LUCES. Piden paz y les dan cemento. En la ciudad más violenta del país, a 2,375 familias les entregaron sacos de cemento. La Dirección General de Desarrollo Social reveló que les dieron el material porque no hay bardas para colocar medidores de luz. Seguro les preocupa que se cuelguen de los diablitos y no paguen la energía.

ENANOS. Tarde pero seguro. Tras 10 años del asesinato de Paloma Angélica Escobar Ledezma y de cara al proceso electoral, el secretario de Gobernación, Alejandro Poiré, aceptó la responsabilidad del gobierno federal en ese caso y admitió la violación a los derechos de las garantías judiciales, al igual que a la protección de la ley y la integridad personal de la joven. El funcionario ofreció una disculpa a los padres de Paloma y a su hermano Fabián Alberto. Debe haber una investigación oportuna, inmediata, seria e imparcial , dijo.

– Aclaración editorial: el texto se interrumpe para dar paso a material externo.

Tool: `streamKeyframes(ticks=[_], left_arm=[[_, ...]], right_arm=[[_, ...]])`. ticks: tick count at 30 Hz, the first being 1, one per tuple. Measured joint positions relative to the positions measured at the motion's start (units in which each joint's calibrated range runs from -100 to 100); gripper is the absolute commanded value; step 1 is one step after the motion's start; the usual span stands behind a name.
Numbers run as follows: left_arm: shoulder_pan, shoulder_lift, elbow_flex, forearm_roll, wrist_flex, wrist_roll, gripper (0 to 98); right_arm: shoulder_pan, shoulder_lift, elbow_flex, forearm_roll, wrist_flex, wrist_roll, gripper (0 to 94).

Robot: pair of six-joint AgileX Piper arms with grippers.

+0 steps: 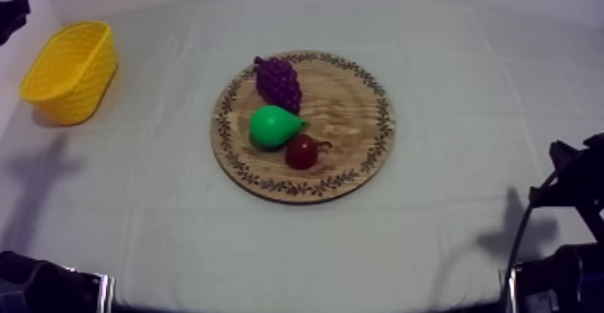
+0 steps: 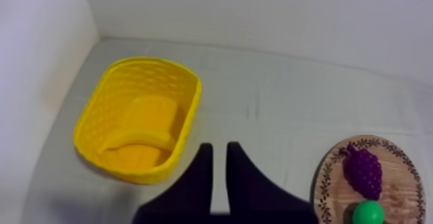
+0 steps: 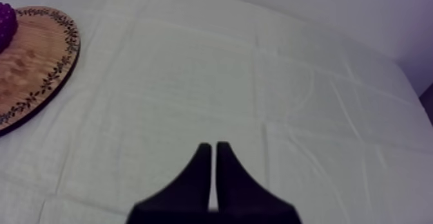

PAYASOS. Sin vergüenza, los diputados del PAN reventaron la sesión ordinaria del pleno. Los muy pillos decidieron no registrar su asistencia y la discusión se suspendió por falta de quórum. Con este recurso dejaron claro que no querían entrarle a la polémica de las declaraciones de Calderón sobre su fábula de La liebre y la tortuga en versión de elecciones presidenciales. Eso sí, no dejaron pasar la oportunidad de picarle la cresta a los priístas con el encendido discurso de Carlos Pérez Cuevas, quien dijo que los azules están más que listos para el debate.

SERPIENTE. Se mordió la lengua. Después de las declaraciones del Presidente en la reunión de consejeros de Banamex, Andrés Manuel López Obrador se puso reflexivo y le dijo a los reporteros que las encuestas de temporada electoral se deben observar con mucho cuidado. Resulta que el perredista casi se pisó la lengua cuando aseguró que las casas encuestadoras trabajan al gusto del que paga y siempre lo ponen de ganador. ¡Ah, qué falta de memoria! ¿Ya se le olvidaron las encuestas que él mandó a hacer en el 2006?

LUPA. Lo dejan solo. Al presidente Felipe Calderón no le quedó más que acortar y apresurar su discurso en el marco de la 45 Convención Nacional de la Cruz Roja Mexicana, en Puebla. Y es que trascendió que hubo casi tres horas de retraso en el evento, por lo que los asistentes comenzaron a abandonar su lugar a la mera hora de los discursos, sólo comieron. Y Calderón, como el chinito, nomás milando cómo se le iban los escuchas, limitó su participación a casi 6 minutos y salió del lugar. ¿Comemos y nos vamos?